→ WORK TASK: Quote the listing below in its entirety.

→ COLLECTED DATA:
================
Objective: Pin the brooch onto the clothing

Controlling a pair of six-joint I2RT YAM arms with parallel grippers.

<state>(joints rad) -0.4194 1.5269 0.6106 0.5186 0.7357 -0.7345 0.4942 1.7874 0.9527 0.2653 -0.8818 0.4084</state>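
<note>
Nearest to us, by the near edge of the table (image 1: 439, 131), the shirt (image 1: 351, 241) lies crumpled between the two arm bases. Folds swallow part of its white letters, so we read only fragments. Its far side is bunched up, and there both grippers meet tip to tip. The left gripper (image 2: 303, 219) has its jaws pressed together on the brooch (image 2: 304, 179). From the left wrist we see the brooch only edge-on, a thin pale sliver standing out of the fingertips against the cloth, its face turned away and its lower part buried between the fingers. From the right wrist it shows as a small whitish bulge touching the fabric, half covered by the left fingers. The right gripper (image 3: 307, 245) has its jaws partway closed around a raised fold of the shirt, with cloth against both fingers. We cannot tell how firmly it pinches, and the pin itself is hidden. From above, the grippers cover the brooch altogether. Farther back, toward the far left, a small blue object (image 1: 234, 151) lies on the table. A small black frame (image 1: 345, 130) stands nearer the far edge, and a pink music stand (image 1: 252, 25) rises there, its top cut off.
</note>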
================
→ EXPECTED OUTPUT:
Objective: Pin the brooch onto the clothing

Controlling a pair of six-joint I2RT YAM arms with parallel grippers.

<state>(joints rad) -0.4194 1.5269 0.6106 0.5186 0.7357 -0.7345 0.4942 1.7874 0.9527 0.2653 -0.8818 0.4084</state>
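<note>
Nearest to us, by the near edge of the table (image 1: 439, 131), the shirt (image 1: 351, 241) lies crumpled between the two arm bases. Folds swallow part of its white letters, so we read only fragments. Its far side is bunched up, and there both grippers meet tip to tip. The left gripper (image 2: 303, 219) has its jaws pressed together on the brooch (image 2: 304, 179). From the left wrist we see the brooch only edge-on, a thin pale sliver standing out of the fingertips against the cloth, its face turned away and its lower part buried between the fingers. From the right wrist it shows as a small whitish bulge touching the fabric, half covered by the left fingers. The right gripper (image 3: 307, 245) has its jaws partway closed around a raised fold of the shirt, with cloth against both fingers. We cannot tell how firmly it pinches, and the pin itself is hidden. From above, the grippers cover the brooch altogether. Farther back, toward the far left, a small blue object (image 1: 234, 151) lies on the table. A small black frame (image 1: 345, 130) stands nearer the far edge, and a pink music stand (image 1: 252, 25) rises there, its top cut off.
</note>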

No more output will be added to the exercise.